On Thu, 25 Oct 2007, David McCullough wrote:

> Jivin Robert P. J. Day lays it down ...
> >
> >   sorry to pollute the list this much but i forgot to mention one
> > more thing about my current uclinux nios2 patchset.
> >
> >   i'm test building this kernel inside the absolutely latest,
> > CVS-checked out uclinux surrounding infrastructure, so i'm not
> > patching *anything* outside the kernel tree itself -- that is,
> > nothing inside the top-level vendors/ directory, etc.  in short,
> > i'm assuming that any patches that used to be applied to the
> > uclinux infrastructure back in, say, 20070130, are now part of the
> > CVS repo.  (if we're going to go bleeding edge, might as well go
> > all the way.)
>
> For the non-kernel portions of the dist the CVS repo is not bleeding
> edge.  It follows the dist releases and is currently at version
> uClinux-dist-20070130.
>
> If you wanted something more bleeding edge you could use the dist
> snapshots that Gerg has been doing.  Still, using CVS is probably
> easier to manage at this point and close enough for us to easily
> merge.

really?  that's just weird, having the CVS repo lagging behind tarball
snapshots.  what's the rationale for *that*?  it certainly flies in
the face of standard convention.

> >   and my recipe for test building a kernel (i'm not doing anything
> > with user space stuff yet):
> >
> > $ make menuconfig
> > $ make vendor_hwselect SPSYTF=...
>
> Not sure what vendor_hwselect is, unless it's short hand for some
> interactive process.

these instructions are not being done from within the kernel
directory, they're being done one level up in the uclinix top-level
directory.  that may be where you're getting confused.

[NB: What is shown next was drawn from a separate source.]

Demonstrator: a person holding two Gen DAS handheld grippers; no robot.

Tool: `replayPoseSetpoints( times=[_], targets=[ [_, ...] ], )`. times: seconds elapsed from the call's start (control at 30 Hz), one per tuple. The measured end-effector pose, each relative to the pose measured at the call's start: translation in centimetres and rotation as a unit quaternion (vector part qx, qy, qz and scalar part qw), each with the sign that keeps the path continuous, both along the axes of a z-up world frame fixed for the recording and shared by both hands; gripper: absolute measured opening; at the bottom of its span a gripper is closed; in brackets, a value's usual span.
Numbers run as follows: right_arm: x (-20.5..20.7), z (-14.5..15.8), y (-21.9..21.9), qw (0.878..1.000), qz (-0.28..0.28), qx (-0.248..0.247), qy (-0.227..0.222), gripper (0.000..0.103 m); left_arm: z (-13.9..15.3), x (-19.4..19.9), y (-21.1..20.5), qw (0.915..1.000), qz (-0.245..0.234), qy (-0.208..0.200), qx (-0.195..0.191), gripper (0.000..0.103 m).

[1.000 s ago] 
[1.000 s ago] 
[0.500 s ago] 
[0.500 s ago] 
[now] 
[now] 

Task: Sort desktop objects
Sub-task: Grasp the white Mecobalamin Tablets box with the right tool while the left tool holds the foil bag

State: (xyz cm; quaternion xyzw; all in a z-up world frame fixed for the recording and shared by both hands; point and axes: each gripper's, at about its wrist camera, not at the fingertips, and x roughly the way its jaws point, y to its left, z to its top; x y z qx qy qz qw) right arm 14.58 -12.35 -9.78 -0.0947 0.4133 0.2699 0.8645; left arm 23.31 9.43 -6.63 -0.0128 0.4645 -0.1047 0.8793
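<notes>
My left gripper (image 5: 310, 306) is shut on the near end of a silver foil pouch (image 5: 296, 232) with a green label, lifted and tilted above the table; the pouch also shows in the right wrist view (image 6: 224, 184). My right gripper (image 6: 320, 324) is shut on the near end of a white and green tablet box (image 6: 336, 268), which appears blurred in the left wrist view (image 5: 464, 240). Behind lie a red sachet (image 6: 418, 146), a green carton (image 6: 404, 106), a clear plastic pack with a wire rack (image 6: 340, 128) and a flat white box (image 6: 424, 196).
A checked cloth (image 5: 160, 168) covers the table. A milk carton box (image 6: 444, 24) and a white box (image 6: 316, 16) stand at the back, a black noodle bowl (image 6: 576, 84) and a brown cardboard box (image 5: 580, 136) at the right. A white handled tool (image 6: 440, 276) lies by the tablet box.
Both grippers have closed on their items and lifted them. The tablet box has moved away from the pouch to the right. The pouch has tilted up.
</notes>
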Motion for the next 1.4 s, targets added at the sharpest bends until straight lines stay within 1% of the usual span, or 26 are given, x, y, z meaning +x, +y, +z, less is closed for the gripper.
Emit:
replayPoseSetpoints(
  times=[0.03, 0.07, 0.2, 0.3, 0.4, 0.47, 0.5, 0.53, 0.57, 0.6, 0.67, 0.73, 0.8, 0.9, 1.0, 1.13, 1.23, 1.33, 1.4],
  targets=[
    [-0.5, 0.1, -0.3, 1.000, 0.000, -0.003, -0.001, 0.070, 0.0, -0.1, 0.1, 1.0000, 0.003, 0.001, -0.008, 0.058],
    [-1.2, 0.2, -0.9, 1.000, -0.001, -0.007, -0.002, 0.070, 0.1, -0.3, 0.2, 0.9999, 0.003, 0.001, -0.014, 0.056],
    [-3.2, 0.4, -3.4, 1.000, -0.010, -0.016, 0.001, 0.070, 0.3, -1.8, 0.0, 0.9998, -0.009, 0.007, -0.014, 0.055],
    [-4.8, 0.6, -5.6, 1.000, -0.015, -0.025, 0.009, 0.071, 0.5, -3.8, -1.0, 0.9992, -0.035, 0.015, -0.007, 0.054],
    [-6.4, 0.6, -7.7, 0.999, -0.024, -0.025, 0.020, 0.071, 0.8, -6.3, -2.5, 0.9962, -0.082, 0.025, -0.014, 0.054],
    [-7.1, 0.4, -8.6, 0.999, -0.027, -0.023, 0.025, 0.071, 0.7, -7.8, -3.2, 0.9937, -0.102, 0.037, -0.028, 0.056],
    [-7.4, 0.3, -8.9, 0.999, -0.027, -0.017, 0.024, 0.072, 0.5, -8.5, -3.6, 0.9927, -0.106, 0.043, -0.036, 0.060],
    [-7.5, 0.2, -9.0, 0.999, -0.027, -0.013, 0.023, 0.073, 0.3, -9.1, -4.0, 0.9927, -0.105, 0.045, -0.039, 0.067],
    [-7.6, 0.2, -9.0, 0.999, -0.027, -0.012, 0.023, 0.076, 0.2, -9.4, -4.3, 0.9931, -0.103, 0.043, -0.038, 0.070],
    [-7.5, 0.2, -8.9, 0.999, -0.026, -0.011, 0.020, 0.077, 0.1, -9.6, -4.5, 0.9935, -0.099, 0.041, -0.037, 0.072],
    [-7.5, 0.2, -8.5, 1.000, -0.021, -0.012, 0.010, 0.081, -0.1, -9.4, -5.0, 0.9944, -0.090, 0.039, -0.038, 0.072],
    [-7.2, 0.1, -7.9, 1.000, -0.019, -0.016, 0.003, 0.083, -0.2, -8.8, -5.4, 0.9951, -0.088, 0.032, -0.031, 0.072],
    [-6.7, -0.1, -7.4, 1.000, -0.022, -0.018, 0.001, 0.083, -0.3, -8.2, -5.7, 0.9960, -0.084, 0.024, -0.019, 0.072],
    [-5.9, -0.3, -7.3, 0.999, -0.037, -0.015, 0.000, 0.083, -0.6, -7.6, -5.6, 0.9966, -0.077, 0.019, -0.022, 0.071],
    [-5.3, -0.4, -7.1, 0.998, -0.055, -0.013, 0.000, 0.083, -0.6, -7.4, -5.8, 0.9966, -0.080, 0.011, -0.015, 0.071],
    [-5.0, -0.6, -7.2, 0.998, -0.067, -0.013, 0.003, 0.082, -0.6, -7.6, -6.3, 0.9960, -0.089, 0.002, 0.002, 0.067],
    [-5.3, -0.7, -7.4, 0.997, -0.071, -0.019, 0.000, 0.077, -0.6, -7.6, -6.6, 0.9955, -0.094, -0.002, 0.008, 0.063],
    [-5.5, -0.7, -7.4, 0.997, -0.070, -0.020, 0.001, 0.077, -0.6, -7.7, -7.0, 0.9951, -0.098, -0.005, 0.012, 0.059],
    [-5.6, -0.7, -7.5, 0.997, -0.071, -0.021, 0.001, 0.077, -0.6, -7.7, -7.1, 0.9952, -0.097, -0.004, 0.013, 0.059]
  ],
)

> Building the dist with a 2.6 kernel is usually:
>
>       make config/menuconfig/xconfig
>       make
>
> Everything else should get done for you.
>
> > $ mkdir romfs                     [manually]
>
> Why do you need to "mkdir romfs" ?

because the default uclinux "make" target wants a destination
directory for INITRAMFS_SOURCE.  if that directory doesn't exist, the
make complains.  you can also, AFAICT, run "make romfs", but just
creating the directory explicitly with "mkdir" seems sufficient.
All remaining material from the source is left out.